Jumat, 21 September 2012

GERGANKOKSUDU, GER ... GER ...  

Saya patut berterima kasih kepada Afifah Hifdzillah karena telah mengundang saya ke acara walimatul 'ursy-nya. Bukan karena pestanya yang wah atau makanannya yang serba ada, tapi karena undangannya mengantarkan saya pada pertemuan yang sarat hikmah. 

Ibu Asnelia Rusli dan suami (Pak Effendi) menjadikan perjalanan kami (saya dan Watita Setiyowati) penuh dengan kata subhanallah. Dari dalam mobil (*saya lupa merek-nya dan enggak penting juga sih apa merek-nya) Pak Effendi menawarkan tumpangan gratis. Dengan agak ragu, Wati pun menjawab "Kami bawa kendaraan, Pak. Terima Kasih." Saat itu, kami berencana naik mobilnya Erly Maryanti sampai depan komplek, tapi setelah dipikir-pikir rasanya akan lebih enak klo kami jalan kaki saja karena jaraknya tidak terlalu jauh.

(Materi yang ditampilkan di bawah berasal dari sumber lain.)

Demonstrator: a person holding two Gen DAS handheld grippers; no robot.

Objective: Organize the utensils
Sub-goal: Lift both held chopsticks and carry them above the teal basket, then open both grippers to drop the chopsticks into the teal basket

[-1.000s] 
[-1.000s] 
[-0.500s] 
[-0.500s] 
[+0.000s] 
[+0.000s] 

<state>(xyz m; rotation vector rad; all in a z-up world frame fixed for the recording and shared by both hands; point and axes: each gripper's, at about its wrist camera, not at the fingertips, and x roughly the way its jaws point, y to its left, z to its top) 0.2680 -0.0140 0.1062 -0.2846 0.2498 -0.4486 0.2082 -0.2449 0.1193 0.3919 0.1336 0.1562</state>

Beberapa meter sebelum depan komplek, kami pun bertemu kembali dengan Pak Effendi yang sedang beli es krim. Kembali ia menawarkan tumpangan gratis. Kegigihannya memberikan tumpangan mengalahkan keraguan kami. Kami ragu bukan curiga akan dibawa kabur atau ...?!@#$. Tapi, karena ini pertama kali kami ke wilayah tersebut, kami hanya ingat satu rute  naik transjakarta, klo ikut numpang Bu Asnelia dan turun di tempat berbeda, bisa-bisa kita nyasar ke Madagaskar.

Setelah memasuki mobil, kami melihat beberapa bungkus rokok di jok tengah. (*Nah, tuh kan..... ?!@#$. Tenang-tenang.... klo pun diculik setidaknya berdua sama Wati.)

"Maaf, ini ada rokok bukan berarti bapak perokok." ucap Bu Asnelia, dan Pak Effendi meminta Wati untuk mengambil rokok tersebut.

"Kok, rokoknya patah-patah gini, Pak?" tanya Wati. Kali ini saya lebih banyak diam, sedang khusyu' berdoa agar tidak diculik.

"Bapak, baru terapi perokok tadi di masjid." jelas Bu Asnelia. Inilah bentuk kekompakan pasangan suami istri. Wati nanya sama Pak Effendi, Bu Asnelia yang jawab.

"Subhanallah...." jawab kami kompak! Dan kali ini saya dapat bernafas lega.

"Mereka sendiri yang patahin rokoknya, Pak? Gimana caranya?" tanya Wati.



"Iya mereka sendiri yang patahin. Kita ngobrol aja biasa. Coba Wati ama Samsiyah cari di internet Gergankoksudu!" Samsiyah. Siapa Samsiyah? Itulah nama asli saya! Walaupun sebagian besar teman-teman lebih akrab dengan nama Chia, tapi tetap sebagai perkenalan awal saya memperkenalkan nama asli. Masa saya bikin pertanyaan. Bapak mau nama asli saya atau nama panggilan? Bisa-bisa saya beneran diculik. Eits,,, fokus!

"Ger-gan-kok-su-du?"

"Gerakan Ganti Rokok dengan Susu dan Madu. Anggaplah para perokok itu menghabiskan uang untuk merokok sebulan Rp 300.000,-. Klo 5 tahun abis berapa, tuh?" tanya Pak Effendi.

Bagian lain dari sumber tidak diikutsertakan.